Cluster name: euronodes
K8s nodes cannot reach 10.0.0.x directly — the bastion relay bridges the gap.
Alerts
13 alerts configured with PagerDuty integration:
| Category | Count | Examples |
|---|---|---|
| USE method | 6 | CPU saturation, memory utilization, disk usage, network errors (wg0 excluded, threshold >100), swap (>500MB, warning) |
| SLO burn rate | 2 | Disk headroom burn, network health burn |
| Heartbeat | 1 | "No data" -- detects missing telemetry |
| Kubernetes | 1 | Pod CrashLoopBackOff (container restarts >5 in 10min) |
| Traefik | 1 | 5xx Error Rate (>10 in 5min, log-based) |
| PostgreSQL (CNPG) | 4 | PG down, high connections, replication lag, low cache hit ratio |
Alert tuning notes:
- Network Errors: excluded
wg0interface, raised threshold to >100 - Swap Memory: raised threshold to 500MB, severity changed from info to warning
SLOs
| SLO | Target | Window |
|---|---|---|
| Disk Headroom | 99% | 30 days |
| Network Health | 99.9% | 30 days |
Dashboards
| Dashboard | Panels | Method |
|---|---|---|
| USE Method | 18 | Utilization, Saturation, Errors per resource |
| Infrastructure SLOs | -- | Burn rate and error budget tracking |
| K8s Nodes (Euronodes Cluster) | -- | Node-level metrics for the K8s cluster |
| K8s Pods (Euronodes Cluster) | -- | Pod-level metrics for the K8s cluster |
| K8s Namespaces (Euronodes Cluster) | -- | Namespace-level metrics for the K8s cluster |
| PostgreSQL (CNPG) | -- | Connections, DB size, cache hit ratio, WAL, transactions, replication lag |
K8s Pod Status panels
Pod Status value panels (Running/Pending/Failed) use ClickHouse SQL that returns count only, not timestamp. k8s.pod.phase is a GAUGE value (1-5), not a label -- it requires ClickHouse SQL queries, not builder filters.
The K8s dashboards are stored as JSON files in roles/signoz_dashboards/files/dashboards/ and deployed via the Ansible role signoz_dashboards (or direct API POST to SigNoz).
Auto-Instrumentation (Traces)
The OTel Operator injects auto-instrumentation into application pods via annotations.

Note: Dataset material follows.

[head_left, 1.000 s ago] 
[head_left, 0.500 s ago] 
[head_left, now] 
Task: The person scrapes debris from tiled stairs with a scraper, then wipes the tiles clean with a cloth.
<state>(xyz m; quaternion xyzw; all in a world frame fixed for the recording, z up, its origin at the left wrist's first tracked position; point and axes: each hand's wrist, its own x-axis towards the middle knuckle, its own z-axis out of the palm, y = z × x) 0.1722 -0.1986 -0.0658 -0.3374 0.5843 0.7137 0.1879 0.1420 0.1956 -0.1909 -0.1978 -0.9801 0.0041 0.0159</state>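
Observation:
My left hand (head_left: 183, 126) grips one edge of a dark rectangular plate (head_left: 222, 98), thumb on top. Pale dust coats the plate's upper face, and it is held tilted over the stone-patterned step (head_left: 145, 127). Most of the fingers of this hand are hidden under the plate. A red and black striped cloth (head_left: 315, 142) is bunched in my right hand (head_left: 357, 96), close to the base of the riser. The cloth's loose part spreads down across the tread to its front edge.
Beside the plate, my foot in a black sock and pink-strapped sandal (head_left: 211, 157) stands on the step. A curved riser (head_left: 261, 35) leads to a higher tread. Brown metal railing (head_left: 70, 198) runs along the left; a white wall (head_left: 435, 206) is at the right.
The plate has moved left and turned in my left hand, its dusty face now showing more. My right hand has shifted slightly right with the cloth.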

No code changes required.
| Service | Namespace | Type | Annotation |
|---|---|---|---|
| carzying (frontend) | carzying | Node.js | instrumentation.opentelemetry.io/inject-nodejs: "true" |
| directus (CMS) | carzying | Node.js | instrumentation.opentelemetry.io/inject-nodejs: "true" |
Instrumentation resources are created per namespace with:
- Exporter endpoint:
http://10.10.0.1:4318(bastion relay, HTTP) - Environment:
production - Cluster:
euronodes
Traces flow: App pod → OTel init container → bastion relay → SigNoz
Services in SigNoz
| Service | Metrics |
|---|---|
| carzying | P99 latency, error rate, operations/sec |
| directus | P99 latency, error rate, operations/sec (includes SQL query traces) |
Adding instrumentation to a new service
- Ensure an
Instrumentationresource exists in the target namespace - Annotate the deployment:
kubectl patch deployment my-app -n my-namespace -p \
'{"spec":{"template":{"metadata":{"annotations":{"instrumentation.opentelemetry.io/inject-nodejs":"true"}}}}}'Supported runtimes: inject-nodejs, inject-python, inject-java, inject-dotnet, inject-go
Auto-Remediation Pipeline
SigNoz alerts can trigger automated remediation via Ansible Semaphore on the bastion.
SigNoz alert --> webhook --> relay (bastion:8011) --> Semaphore API --> Ansible playbookThe webhook relay is a Python service on the bastion (port 8011) that maps SigNoz alert names to Semaphore task template IDs. See Disaster Recovery - Semaphore Runbooks for the full template list.
Caddy Improvements
- Passive health checks on all
reverse_proxyupstreams (fail_duration 30s,max_fails 2) - Traefik JSON access logs enabled
- OTel transform processor enriches Traefik logs with target namespace (RouterName extraction)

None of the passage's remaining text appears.